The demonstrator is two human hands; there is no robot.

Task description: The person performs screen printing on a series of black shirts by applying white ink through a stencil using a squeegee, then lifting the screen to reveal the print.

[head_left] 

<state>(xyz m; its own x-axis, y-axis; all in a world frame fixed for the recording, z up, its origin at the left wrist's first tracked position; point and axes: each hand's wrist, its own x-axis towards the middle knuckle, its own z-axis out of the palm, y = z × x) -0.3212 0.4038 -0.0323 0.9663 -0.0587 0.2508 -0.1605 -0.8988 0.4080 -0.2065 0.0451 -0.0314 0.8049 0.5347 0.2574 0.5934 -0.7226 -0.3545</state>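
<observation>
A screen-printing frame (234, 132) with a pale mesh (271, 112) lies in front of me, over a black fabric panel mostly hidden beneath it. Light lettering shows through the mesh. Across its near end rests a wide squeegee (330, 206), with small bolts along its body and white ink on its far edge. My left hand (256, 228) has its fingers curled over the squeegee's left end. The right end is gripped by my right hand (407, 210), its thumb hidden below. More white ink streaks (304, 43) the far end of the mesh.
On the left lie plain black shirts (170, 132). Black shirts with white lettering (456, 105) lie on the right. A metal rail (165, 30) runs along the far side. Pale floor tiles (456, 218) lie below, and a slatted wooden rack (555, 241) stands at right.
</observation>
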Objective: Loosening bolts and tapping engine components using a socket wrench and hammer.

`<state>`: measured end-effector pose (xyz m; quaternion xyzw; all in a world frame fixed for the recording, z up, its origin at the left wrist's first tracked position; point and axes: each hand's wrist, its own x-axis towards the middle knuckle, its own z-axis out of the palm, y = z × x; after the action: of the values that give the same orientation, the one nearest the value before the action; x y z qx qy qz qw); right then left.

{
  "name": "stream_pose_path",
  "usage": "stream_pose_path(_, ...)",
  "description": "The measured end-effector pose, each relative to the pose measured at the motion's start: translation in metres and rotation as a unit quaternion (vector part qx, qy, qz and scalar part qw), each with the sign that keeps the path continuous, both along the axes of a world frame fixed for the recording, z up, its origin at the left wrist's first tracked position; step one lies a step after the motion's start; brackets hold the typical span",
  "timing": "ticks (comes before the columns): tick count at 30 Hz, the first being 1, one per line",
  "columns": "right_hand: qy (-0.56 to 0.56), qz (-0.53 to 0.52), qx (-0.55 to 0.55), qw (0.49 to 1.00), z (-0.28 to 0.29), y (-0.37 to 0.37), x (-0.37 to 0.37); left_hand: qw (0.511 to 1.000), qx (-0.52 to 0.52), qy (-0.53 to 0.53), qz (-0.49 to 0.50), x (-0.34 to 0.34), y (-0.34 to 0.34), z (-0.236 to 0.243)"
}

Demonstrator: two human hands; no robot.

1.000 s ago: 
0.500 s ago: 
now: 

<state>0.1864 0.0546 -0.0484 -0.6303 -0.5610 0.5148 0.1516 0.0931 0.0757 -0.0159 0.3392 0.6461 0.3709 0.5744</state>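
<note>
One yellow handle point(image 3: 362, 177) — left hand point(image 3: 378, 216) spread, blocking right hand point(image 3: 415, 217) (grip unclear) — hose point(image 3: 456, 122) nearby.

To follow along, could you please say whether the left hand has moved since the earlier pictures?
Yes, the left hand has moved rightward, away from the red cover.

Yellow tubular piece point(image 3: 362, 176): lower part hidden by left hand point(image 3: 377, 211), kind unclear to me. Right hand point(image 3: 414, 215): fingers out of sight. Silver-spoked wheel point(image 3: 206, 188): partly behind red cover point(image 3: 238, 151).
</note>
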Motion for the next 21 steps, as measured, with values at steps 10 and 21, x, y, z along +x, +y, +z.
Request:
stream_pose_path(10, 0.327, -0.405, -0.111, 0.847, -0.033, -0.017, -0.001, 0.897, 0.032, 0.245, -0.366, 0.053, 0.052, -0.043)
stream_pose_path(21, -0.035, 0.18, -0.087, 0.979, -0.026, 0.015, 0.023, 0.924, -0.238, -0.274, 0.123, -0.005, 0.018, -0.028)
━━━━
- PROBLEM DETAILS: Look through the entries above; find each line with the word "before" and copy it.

- WRITTEN RESPONSE:
`<state>`: measured end-effector pose (xyz m; quaternion xyzw; all in a world frame fixed for the recording, z up, its origin at the left wrist's first tracked position; point and axes: each hand's wrist, its own x-axis towards the middle knuckle, its own z-axis out of the palm, y = z × x; after the action: of the values that give the same orientation, the one nearest the value before the action; x y z qx qy qz qw); right then left.
  "timing": "ticks (comes before the columns): tick count at 30 Hz, the first being 1, one per line",

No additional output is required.